* _Task objective_: The answer must consist only of the lines in the records below from the line with "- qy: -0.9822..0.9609" to the line with "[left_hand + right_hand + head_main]", both included, copied word for word with every picture left out.

* _Exercise material_:
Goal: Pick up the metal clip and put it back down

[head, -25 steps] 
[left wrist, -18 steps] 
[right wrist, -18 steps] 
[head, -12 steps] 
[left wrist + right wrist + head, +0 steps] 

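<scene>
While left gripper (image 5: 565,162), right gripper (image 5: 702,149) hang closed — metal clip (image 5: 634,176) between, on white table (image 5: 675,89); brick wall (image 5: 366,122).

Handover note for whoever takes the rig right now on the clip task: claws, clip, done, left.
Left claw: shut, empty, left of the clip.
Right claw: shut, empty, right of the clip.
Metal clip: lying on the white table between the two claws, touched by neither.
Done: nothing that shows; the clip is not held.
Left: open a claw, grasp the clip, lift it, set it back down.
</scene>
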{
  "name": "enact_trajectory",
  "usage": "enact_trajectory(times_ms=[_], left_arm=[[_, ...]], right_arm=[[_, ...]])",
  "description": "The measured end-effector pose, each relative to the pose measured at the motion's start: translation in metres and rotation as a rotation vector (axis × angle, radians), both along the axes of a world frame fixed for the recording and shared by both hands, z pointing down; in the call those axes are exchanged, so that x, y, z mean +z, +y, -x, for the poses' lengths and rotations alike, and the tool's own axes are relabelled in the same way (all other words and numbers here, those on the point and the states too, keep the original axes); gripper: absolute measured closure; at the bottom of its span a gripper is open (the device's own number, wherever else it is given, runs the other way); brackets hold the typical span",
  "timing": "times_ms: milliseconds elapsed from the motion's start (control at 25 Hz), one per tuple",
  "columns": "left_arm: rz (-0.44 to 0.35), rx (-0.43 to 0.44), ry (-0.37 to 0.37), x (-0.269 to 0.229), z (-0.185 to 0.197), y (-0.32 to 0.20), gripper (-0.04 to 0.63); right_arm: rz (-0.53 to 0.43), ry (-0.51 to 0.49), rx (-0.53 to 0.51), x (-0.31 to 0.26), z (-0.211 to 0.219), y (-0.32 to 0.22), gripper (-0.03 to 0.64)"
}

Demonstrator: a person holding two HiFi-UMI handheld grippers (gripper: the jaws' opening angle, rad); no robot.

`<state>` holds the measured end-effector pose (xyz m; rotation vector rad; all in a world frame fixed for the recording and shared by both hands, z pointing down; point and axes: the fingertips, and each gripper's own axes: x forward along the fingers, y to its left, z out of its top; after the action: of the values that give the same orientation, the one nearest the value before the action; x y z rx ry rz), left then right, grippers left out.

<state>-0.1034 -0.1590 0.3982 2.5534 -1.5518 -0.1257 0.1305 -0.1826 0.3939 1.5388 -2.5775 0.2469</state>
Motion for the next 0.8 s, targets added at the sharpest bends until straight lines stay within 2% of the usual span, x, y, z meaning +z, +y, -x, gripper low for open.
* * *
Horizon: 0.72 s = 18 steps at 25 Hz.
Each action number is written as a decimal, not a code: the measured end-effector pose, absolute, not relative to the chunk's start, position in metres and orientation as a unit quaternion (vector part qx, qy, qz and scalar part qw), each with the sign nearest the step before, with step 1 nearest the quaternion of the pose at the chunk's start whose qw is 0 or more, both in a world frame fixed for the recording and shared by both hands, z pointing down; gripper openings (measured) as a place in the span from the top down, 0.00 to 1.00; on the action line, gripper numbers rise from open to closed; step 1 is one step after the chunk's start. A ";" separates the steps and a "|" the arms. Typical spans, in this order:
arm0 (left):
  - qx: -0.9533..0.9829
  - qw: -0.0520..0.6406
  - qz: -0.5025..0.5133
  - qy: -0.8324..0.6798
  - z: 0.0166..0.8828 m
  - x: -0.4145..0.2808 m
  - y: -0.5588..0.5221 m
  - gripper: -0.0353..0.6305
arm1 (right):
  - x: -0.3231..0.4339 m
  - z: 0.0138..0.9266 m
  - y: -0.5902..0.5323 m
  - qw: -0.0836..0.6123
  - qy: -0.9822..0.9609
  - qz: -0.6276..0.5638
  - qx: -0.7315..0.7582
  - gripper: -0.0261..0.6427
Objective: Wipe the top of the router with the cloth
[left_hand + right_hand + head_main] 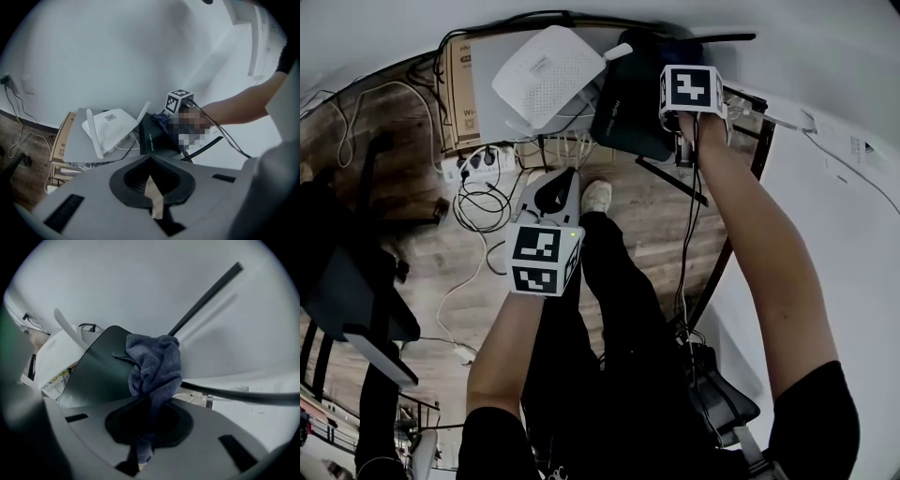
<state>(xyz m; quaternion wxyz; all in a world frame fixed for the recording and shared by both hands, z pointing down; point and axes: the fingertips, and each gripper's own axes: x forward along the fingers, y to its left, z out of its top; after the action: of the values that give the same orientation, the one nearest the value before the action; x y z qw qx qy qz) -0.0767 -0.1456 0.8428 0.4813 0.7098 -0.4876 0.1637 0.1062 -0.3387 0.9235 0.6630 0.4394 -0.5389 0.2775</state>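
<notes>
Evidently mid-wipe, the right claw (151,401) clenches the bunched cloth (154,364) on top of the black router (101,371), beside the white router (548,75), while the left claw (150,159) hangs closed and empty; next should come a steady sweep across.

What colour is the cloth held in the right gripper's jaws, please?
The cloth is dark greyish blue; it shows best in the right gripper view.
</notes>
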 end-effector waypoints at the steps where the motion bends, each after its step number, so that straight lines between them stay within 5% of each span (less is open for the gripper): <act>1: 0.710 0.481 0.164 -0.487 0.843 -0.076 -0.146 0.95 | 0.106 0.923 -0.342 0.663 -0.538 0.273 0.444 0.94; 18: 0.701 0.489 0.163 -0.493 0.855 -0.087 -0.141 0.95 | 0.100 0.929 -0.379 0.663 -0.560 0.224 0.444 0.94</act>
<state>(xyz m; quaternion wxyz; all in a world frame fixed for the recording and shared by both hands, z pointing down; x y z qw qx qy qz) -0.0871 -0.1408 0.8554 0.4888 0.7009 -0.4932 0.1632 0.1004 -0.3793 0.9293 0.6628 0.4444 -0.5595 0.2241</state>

* _Answer for this exercise_:
  - qy: -0.9822..0.9609
  - qz: -0.6276..0.5638
  - qx: -0.7315..0.7582
  - gripper: -0.0261..0.6427
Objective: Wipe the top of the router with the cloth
[left_hand + right_hand + head_main] 

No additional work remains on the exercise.